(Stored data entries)
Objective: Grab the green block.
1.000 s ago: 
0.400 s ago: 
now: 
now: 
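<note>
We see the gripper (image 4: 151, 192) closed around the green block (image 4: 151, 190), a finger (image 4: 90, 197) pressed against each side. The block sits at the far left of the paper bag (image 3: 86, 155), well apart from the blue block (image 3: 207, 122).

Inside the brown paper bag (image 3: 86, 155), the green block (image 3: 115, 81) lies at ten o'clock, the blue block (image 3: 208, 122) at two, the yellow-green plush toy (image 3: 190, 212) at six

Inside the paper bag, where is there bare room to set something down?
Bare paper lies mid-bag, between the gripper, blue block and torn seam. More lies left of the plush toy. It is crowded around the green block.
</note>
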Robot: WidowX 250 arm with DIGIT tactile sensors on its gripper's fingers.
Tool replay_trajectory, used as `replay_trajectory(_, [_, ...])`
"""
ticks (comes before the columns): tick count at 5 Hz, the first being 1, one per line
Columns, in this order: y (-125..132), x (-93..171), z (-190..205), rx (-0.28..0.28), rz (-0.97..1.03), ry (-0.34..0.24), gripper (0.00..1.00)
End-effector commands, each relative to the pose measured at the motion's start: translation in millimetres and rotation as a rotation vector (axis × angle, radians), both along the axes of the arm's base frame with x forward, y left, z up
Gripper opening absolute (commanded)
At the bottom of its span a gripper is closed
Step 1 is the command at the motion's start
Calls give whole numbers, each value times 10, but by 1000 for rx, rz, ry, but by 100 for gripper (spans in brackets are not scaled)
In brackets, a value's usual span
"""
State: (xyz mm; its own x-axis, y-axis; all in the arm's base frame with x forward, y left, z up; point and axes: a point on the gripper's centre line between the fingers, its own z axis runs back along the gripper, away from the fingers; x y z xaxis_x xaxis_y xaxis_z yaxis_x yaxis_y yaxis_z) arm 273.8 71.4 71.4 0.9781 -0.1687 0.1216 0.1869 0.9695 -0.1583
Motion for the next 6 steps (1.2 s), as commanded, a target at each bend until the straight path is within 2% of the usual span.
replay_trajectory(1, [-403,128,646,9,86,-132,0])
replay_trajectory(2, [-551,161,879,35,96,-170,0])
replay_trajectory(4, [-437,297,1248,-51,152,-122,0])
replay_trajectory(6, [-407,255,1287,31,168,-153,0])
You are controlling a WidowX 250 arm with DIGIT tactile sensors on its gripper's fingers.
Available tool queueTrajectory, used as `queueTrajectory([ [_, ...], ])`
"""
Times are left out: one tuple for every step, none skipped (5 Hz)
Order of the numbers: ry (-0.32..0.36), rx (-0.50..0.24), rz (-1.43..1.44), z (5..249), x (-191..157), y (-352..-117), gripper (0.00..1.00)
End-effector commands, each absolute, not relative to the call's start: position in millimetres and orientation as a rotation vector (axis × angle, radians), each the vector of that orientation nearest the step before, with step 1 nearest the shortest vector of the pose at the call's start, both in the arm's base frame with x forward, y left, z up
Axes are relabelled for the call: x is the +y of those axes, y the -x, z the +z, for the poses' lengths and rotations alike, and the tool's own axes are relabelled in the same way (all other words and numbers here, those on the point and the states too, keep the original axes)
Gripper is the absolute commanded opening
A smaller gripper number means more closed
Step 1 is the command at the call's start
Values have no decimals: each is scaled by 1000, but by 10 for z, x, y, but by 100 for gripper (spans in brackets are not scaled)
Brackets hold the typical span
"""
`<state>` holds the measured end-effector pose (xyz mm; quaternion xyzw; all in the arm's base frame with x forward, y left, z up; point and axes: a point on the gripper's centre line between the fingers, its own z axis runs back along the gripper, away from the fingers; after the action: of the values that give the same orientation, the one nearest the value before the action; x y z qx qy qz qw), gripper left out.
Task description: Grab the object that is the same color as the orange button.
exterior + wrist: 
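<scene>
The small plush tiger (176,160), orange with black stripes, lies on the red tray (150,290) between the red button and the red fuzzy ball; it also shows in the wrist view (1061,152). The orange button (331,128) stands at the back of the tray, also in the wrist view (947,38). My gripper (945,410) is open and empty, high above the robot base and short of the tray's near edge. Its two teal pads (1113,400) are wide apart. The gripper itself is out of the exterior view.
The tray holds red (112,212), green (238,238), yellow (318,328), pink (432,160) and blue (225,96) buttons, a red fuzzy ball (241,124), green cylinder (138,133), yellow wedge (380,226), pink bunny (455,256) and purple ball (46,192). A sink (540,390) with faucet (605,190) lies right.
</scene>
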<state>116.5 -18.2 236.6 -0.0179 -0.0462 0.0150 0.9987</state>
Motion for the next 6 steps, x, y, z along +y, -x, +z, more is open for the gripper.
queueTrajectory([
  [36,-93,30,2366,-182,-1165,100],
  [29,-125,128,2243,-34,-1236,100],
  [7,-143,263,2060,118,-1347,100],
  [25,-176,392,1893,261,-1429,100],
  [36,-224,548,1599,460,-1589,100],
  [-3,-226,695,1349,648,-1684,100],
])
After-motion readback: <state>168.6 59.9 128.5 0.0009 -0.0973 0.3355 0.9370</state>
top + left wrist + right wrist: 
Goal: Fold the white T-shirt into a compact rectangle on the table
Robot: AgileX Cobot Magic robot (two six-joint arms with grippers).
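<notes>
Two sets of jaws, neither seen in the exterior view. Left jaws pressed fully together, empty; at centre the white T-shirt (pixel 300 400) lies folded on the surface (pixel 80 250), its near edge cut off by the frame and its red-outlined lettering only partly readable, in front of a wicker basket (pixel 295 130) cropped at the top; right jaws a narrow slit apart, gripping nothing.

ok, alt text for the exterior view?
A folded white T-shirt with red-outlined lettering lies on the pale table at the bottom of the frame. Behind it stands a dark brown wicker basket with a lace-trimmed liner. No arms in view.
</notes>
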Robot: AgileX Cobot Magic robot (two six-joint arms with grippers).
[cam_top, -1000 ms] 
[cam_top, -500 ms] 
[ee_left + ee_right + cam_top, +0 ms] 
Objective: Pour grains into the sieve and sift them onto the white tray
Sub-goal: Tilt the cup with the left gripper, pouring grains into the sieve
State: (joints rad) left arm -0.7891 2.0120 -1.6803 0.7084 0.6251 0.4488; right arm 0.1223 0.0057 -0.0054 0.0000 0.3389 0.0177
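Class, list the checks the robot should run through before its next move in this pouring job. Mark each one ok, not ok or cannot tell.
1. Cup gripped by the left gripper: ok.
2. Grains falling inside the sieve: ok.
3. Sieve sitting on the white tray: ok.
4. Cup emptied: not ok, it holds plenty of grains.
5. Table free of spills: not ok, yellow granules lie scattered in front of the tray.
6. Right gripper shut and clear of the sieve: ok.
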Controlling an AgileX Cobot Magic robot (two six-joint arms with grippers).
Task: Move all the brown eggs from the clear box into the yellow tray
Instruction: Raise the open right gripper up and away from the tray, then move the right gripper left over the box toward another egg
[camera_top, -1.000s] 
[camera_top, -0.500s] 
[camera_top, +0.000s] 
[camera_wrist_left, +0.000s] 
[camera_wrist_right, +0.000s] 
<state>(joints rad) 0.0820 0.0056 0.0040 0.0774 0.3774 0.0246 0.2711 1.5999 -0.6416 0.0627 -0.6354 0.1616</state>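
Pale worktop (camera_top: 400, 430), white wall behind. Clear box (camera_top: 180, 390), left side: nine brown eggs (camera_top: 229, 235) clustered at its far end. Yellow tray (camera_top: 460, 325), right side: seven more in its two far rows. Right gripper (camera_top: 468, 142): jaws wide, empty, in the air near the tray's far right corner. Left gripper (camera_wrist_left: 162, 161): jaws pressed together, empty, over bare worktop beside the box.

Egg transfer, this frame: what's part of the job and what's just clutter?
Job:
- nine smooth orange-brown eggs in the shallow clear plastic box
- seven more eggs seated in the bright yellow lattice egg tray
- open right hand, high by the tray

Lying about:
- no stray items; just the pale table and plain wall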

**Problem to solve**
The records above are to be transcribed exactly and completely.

**Expected answer**
Objective: Grab the green block.
1.000 s ago: 
0.400 s ago: 
now: 
now: 
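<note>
We see the gripper (image 4: 151, 192) closed around the green block (image 4: 151, 190), a finger (image 4: 90, 197) pressed against each side. The block sits at the far left of the paper bag (image 3: 86, 155), well apart from the blue block (image 3: 207, 122).

Inside the brown paper bag (image 3: 86, 155), the green block (image 3: 115, 81) lies at ten o'clock, the blue block (image 3: 208, 122) at two, the yellow-green plush toy (image 3: 190, 212) at six

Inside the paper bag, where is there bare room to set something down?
Bare paper lies mid-bag, between the gripper, blue block and torn seam. More lies left of the plush toy. It is crowded around the green block.
</note>
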Robot: WidowX 250 arm with DIGIT tactile sensors on its gripper's fingers.
Tool replay_trajectory, used as `replay_trajectory(_, [_, ...])`
"""
ticks (comes before the columns): tick count at 5 Hz, the first being 1, one per line
Columns, in this order: y (-125..132), x (-93..171), z (-190..205), rx (-0.28..0.28), rz (-0.97..1.03), ry (-0.34..0.24), gripper (0.00..1.00)
End-effector commands, each relative to the pose measured at the motion's start: translation in millimetres and rotation as a rotation vector (axis × angle, radians), both along the axes of the arm's base frame with x forward, y left, z up
Gripper opening absolute (commanded)
At the bottom of its span a gripper is closed
Step 1 is the command at the motion's start
Calls give whole numbers, each value times 10, but by 1000 for rx, rz, ry, but by 100 for gripper (spans in brackets are not scaled)
In brackets, a value's usual span
"""
State: (xyz mm; its own x-axis, y-axis; all in the arm's base frame with x forward, y left, z up; point and axes: a point on the gripper's centre line between the fingers, its own z axis runs back along the gripper, away from the fingers; x y z xaxis_x xaxis_y xaxis_z yaxis_x yaxis_y yaxis_z) arm 273.8 71.4 71.4 0.9781 -0.1687 0.1216 0.1869 0.9695 -0.1583
Motion for the next 6 steps (1.2 s), as commanded, a target at each bend until the straight path is within 2% of the usual span.
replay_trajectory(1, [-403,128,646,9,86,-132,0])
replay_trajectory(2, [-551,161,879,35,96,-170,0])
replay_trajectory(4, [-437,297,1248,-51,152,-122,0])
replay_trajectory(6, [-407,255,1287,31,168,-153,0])
You are controlling a WidowX 250 arm with DIGIT tactile sensors on its gripper's fingers.
Available tool queueTrajectory, used as `queueTrajectory([ [_, ...], ])`
"""
Times are left out: one tuple for every step, none skipped (5 Hz)
Order of the numbers: ry (-0.32..0.36), rx (-0.50..0.24), rz (-1.43..1.44), z (5..249), x (-191..157), y (-352..-117), gripper (0.00..1.00)
End-effector commands, each absolute, not relative to the call's start: position in millimetres and orientation as a rotation vector (axis × angle, radians), each the vector of that orientation nearest the step before, with step 1 nearest the shortest vector of the pose at the call's start, both in the arm's base frame with x forward, y left, z up
Axes are relabelled for the call: x is the +y of those axes, y the -x, z the +z, for the poses' lengths and rotations alike, and the tool's own axes are relabelled in the same way (all other words and numbers here, those on the point and the states too, keep the original axes)
Gripper is the absolute commanded opening
A smaller gripper number means more closed
Step 1 is the command at the call's start
Values have no decimals: each is scaled by 1000, but by 10 for z, x, y, but by 100 for gripper (spans in brackets are not scaled)
Brackets hold the typical span
"""
`<state>` holds the measured end-effector pose (xyz mm; quaternion xyzw; all in the arm's base frame with x forward, y left, z up; point and axes: a point on the gripper's centre line between the fingers, its own z axis runs back along the gripper, away from the fingers; after the action: of the values that give the same orientation, the one nearest the value before the action; x y z qx qy qz qw), gripper left out.
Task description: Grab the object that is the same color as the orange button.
exterior + wrist: 
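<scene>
The small plush tiger (176,160), orange with black stripes, lies on the red tray (150,290) between the red button and the red fuzzy ball; it also shows in the wrist view (1061,152). The orange button (331,128) stands at the back of the tray, also in the wrist view (947,38). My gripper (945,410) is open and empty, high above the robot base and short of the tray's near edge. Its two teal pads (1113,400) are wide apart. The gripper itself is out of the exterior view.
The tray holds red (112,212), green (238,238), yellow (318,328), pink (432,160) and blue (225,96) buttons, a red fuzzy ball (241,124), green cylinder (138,133), yellow wedge (380,226), pink bunny (455,256) and purple ball (46,192). A sink (540,390) with faucet (605,190) lies right.
</scene>
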<state>116.5 -18.2 236.6 -0.0179 -0.0462 0.0150 0.9987</state>
Motion for the next 6 steps, x, y, z along +y, -x, +z, more is open for the gripper.
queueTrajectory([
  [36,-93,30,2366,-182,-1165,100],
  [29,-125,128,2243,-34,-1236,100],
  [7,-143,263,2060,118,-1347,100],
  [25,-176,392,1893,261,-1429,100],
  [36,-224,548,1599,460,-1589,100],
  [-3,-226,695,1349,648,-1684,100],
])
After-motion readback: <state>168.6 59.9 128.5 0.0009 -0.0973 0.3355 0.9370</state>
top + left wrist + right wrist: 
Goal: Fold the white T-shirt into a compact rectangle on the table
Robot: AgileX Cobot Magic robot (two six-joint arms with grippers).
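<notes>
Two sets of jaws, neither seen in the exterior view. Left jaws pressed fully together, empty; at centre the white T-shirt (pixel 300 400) lies folded on the surface (pixel 80 250), its near edge cut off by the frame and its red-outlined lettering only partly readable, in front of a wicker basket (pixel 295 130) cropped at the top; right jaws a narrow slit apart, gripping nothing.

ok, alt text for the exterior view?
A folded white T-shirt with red-outlined lettering lies on the pale table at the bottom of the frame. Behind it stands a dark brown wicker basket with a lace-trimmed liner. No arms in view.
</notes>
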Robot: AgileX Cobot Magic robot (two six-joint arms with grippers).
[cam_top, -1000 ms] 
[cam_top, -500 ms] 
[ee_left + ee_right + cam_top, +0 ms] 
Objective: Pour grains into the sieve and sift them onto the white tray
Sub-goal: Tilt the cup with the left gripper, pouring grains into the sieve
State: (joints rad) left arm -0.7891 2.0120 -1.6803 0.7084 0.6251 0.4488; right arm 0.1223 0.0057 -0.0054 0.0000 0.3389 0.0177
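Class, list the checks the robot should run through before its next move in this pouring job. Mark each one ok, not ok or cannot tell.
1. Cup gripped by the left gripper: ok.
2. Grains falling inside the sieve: ok.
3. Sieve sitting on the white tray: ok.
4. Cup emptied: not ok, it holds plenty of grains.
5. Table free of spills: not ok, yellow granules lie scattered in front of the tray.
6. Right gripper shut and clear of the sieve: ok.
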Controlling an AgileX Cobot Magic robot (two six-joint arms with grippers).
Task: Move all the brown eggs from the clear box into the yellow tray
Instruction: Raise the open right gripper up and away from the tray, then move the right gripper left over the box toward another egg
[camera_top, -1.000s] 
[camera_top, -0.500s] 
[camera_top, +0.000s] 
[camera_wrist_left, +0.000s] 
[camera_wrist_right, +0.000s] 
<state>(joints rad) 0.0820 0.0056 0.0040 0.0774 0.3774 0.0246 0.2711 1.5999 -0.6416 0.0627 -0.6354 0.1616</state>
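Pale worktop (camera_top: 400, 430), white wall behind. Clear box (camera_top: 180, 390), left side: nine brown eggs (camera_top: 229, 235) clustered at its far end. Yellow tray (camera_top: 460, 325), right side: seven more in its two far rows. Right gripper (camera_top: 468, 142): jaws wide, empty, in the air near the tray's far right corner. Left gripper (camera_wrist_left: 162, 161): jaws pressed together, empty, over bare worktop beside the box.

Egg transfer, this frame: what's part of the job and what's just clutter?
Job:
- nine smooth orange-brown eggs in the shallow clear plastic box
- seven more eggs seated in the bright yellow lattice egg tray
- open right hand, high by the tray

Lying about:
- no stray items; just the pale table and plain wall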

This answer requires nothing further.